__WORK ITEM__
Which lines of the entries below hold the word "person"? Report each of them.

__EXTRACTED RECORDS__

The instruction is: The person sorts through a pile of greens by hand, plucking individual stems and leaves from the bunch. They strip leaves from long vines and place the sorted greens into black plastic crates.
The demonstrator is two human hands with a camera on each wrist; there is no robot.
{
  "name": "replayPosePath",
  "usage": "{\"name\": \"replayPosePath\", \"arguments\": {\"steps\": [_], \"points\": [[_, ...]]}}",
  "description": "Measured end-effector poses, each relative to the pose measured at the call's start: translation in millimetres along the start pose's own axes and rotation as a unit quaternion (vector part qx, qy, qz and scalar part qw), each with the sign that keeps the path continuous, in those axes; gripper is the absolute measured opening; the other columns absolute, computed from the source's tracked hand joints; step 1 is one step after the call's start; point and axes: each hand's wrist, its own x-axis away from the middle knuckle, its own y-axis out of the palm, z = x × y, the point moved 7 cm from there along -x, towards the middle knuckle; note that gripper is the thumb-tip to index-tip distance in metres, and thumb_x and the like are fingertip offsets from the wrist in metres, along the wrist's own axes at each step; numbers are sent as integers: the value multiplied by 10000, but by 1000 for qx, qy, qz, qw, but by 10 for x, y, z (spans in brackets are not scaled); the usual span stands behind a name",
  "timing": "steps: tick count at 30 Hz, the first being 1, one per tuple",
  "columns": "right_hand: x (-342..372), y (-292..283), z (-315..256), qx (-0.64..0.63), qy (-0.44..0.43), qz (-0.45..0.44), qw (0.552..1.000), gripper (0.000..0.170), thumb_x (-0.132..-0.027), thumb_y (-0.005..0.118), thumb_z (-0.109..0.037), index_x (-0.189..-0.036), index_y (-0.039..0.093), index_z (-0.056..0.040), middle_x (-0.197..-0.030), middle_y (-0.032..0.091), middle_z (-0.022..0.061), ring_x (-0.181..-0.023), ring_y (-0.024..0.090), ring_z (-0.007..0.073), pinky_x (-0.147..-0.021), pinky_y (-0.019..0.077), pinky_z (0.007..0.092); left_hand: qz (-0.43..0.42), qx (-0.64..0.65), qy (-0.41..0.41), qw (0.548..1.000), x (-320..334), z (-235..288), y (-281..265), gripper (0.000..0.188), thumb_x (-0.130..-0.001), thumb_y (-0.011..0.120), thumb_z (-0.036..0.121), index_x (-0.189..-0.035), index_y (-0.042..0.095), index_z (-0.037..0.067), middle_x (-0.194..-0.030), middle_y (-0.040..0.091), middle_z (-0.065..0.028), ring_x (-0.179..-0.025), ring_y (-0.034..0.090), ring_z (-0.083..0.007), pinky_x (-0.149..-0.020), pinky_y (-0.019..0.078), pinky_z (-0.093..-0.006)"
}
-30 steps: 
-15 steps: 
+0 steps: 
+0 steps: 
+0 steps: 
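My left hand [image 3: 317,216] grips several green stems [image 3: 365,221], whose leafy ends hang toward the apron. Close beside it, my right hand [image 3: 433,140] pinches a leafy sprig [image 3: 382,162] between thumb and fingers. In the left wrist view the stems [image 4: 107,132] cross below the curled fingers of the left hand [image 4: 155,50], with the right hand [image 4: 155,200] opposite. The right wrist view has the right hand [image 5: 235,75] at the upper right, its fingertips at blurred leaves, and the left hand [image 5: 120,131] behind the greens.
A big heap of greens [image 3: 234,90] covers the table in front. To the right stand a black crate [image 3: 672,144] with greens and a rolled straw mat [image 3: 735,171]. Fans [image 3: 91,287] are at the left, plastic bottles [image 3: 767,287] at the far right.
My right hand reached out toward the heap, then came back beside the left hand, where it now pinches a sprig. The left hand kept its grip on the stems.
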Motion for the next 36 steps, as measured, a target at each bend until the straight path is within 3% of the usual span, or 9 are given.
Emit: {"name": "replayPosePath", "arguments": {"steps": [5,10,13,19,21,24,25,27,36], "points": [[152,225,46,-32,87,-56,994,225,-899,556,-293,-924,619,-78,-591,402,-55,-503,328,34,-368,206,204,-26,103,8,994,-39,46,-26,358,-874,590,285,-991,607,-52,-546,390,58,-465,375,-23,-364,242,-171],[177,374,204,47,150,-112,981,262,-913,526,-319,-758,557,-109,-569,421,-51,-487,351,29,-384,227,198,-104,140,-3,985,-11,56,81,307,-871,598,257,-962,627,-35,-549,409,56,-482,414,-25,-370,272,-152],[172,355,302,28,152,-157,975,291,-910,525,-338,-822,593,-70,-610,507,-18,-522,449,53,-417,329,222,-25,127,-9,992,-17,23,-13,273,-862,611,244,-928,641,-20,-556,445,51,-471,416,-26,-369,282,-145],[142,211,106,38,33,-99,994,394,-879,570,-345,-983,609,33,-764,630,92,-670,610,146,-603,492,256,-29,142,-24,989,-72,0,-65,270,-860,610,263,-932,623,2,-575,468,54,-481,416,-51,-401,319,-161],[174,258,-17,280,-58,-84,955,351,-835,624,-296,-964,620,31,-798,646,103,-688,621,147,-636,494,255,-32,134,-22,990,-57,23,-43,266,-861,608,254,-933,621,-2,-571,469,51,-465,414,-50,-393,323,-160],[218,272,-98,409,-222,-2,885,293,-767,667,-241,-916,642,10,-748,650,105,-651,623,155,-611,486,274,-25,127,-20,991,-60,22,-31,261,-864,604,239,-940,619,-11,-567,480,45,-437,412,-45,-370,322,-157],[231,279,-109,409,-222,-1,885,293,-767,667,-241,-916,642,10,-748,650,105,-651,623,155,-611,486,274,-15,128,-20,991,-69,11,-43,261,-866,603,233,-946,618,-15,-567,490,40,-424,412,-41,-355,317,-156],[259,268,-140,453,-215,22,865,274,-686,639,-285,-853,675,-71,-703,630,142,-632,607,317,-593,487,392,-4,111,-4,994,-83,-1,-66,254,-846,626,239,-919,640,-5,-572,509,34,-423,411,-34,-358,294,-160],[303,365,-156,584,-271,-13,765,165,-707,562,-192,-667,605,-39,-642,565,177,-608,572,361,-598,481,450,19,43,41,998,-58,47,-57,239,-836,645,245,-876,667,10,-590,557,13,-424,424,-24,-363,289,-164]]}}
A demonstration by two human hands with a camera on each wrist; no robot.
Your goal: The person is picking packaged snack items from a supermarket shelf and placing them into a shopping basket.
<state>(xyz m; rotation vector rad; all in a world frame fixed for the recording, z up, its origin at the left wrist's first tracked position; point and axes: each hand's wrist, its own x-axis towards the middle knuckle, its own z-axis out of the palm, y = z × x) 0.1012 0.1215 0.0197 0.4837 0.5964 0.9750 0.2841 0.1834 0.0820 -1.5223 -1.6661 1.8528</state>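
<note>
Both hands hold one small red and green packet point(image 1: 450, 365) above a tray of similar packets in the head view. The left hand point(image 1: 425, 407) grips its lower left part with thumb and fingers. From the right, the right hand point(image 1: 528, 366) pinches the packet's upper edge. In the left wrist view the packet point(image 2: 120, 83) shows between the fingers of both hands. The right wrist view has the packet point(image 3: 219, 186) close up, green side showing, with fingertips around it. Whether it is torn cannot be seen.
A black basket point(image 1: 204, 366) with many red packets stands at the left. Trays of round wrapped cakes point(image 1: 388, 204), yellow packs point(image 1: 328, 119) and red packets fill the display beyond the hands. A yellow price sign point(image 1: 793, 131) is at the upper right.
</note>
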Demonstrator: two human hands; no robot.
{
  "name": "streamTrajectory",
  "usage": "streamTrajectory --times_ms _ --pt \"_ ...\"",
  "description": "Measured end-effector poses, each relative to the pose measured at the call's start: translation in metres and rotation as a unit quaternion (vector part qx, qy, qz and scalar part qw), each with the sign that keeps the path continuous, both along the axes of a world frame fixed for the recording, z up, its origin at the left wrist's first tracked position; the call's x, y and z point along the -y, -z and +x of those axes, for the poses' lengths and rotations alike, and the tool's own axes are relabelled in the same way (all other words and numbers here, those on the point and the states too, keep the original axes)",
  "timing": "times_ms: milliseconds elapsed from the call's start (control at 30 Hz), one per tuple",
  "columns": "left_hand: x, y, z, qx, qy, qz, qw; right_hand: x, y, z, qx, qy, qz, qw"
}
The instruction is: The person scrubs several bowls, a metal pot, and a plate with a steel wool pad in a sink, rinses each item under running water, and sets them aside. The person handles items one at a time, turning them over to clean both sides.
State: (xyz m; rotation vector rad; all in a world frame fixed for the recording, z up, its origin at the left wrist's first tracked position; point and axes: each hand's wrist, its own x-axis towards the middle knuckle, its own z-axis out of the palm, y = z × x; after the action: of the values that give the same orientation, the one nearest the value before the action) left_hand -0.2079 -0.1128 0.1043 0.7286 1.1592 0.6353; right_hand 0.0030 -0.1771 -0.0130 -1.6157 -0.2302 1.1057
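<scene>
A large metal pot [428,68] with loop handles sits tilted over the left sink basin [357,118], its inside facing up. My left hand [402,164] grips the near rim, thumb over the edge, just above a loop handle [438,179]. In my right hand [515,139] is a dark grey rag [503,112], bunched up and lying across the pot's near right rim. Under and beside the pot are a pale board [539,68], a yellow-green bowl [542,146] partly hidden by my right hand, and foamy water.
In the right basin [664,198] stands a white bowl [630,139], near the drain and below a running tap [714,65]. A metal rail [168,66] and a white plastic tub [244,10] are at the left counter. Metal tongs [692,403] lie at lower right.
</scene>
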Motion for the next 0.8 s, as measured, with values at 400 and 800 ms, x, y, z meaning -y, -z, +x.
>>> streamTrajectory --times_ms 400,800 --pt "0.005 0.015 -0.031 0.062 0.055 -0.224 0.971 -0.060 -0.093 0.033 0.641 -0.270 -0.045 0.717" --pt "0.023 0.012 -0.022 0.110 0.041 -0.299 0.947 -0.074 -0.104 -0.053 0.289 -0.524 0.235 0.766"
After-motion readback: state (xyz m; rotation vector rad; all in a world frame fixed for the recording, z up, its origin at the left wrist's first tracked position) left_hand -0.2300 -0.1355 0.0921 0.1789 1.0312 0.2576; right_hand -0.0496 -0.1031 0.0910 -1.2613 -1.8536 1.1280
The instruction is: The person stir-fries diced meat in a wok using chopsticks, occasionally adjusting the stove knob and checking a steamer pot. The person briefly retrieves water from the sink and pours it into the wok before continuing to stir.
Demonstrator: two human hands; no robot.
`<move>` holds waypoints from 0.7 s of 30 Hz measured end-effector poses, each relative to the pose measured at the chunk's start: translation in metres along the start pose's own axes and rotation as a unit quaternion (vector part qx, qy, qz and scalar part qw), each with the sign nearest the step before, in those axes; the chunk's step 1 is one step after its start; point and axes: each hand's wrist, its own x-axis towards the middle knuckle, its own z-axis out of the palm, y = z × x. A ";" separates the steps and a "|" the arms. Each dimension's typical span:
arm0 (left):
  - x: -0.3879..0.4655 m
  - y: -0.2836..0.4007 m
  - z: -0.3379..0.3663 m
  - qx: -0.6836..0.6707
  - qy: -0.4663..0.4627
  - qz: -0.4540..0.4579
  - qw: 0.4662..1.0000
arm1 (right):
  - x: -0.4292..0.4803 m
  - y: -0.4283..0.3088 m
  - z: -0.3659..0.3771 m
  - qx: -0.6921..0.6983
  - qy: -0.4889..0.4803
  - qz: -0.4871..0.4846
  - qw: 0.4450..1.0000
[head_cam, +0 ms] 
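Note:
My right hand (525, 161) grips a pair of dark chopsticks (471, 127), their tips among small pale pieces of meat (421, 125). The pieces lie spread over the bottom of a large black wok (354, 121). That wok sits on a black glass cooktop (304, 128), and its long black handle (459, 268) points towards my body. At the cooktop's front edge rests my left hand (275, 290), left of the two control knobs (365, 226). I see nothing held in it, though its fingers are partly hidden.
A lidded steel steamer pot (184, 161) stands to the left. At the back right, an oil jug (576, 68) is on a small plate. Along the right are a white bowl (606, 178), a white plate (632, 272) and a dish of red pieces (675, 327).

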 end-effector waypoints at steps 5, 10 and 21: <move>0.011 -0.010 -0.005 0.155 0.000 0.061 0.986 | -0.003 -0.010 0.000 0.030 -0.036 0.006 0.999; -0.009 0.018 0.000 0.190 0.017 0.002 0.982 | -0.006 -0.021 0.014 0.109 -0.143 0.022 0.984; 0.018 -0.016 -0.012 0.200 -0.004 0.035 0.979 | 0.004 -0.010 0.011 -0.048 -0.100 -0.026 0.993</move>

__ANSWER BELOW__
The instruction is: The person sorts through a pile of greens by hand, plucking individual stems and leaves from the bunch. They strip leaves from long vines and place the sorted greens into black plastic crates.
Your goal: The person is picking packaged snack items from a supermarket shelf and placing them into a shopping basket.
The instruction is: The person scrubs several bowls, a metal pot, and a plate with a steel wool pad in a sink, rinses each item under running water, and sets them aside. The person handles items one at a time, turning them over to clean both sides.
The instruction is: The person stir-fries diced meat in a wok using chopsticks, occasionally adjusting the stove knob and checking a steamer pot. The person briefly retrieves water from the sink and pours it into the wok before continuing to stir.

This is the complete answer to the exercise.